* _WHAT YOU HAVE TO DO_
Lines in the listing below that include the word "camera" need to be copied.

Segment Start: PROVIDED DATA

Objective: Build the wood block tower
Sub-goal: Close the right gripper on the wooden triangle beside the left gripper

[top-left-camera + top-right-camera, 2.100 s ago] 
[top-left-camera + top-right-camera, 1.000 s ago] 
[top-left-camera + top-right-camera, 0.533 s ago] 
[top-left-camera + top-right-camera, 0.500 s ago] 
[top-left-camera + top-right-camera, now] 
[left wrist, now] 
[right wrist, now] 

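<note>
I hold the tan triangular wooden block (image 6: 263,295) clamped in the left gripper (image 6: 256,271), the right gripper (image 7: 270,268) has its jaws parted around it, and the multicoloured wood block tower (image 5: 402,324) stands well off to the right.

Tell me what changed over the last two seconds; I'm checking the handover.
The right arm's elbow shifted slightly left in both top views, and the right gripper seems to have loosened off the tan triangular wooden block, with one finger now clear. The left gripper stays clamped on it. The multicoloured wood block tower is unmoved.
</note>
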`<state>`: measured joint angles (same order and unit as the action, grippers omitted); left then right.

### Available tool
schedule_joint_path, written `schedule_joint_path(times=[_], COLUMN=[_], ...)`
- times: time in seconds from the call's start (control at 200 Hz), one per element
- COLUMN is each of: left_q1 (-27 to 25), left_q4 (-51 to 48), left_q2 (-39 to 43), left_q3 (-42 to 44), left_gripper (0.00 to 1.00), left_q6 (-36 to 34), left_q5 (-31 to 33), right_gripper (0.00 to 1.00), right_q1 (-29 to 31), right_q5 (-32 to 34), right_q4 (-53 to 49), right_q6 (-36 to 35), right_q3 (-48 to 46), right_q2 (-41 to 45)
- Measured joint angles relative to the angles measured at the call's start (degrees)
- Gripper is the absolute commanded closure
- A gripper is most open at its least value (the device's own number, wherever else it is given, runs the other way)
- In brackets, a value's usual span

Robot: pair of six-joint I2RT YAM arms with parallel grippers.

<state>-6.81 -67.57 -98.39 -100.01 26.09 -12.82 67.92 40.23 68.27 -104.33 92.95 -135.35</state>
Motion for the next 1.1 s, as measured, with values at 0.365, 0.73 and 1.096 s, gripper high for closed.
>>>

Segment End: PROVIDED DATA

* _RESULT_
[top-left-camera + top-right-camera, 2.100 s ago] 
[top-left-camera + top-right-camera, 1.000 s ago] 
[top-left-camera + top-right-camera, 0.533 s ago] 
[top-left-camera + top-right-camera, 0.500 s ago] 
[top-left-camera + top-right-camera, now] 

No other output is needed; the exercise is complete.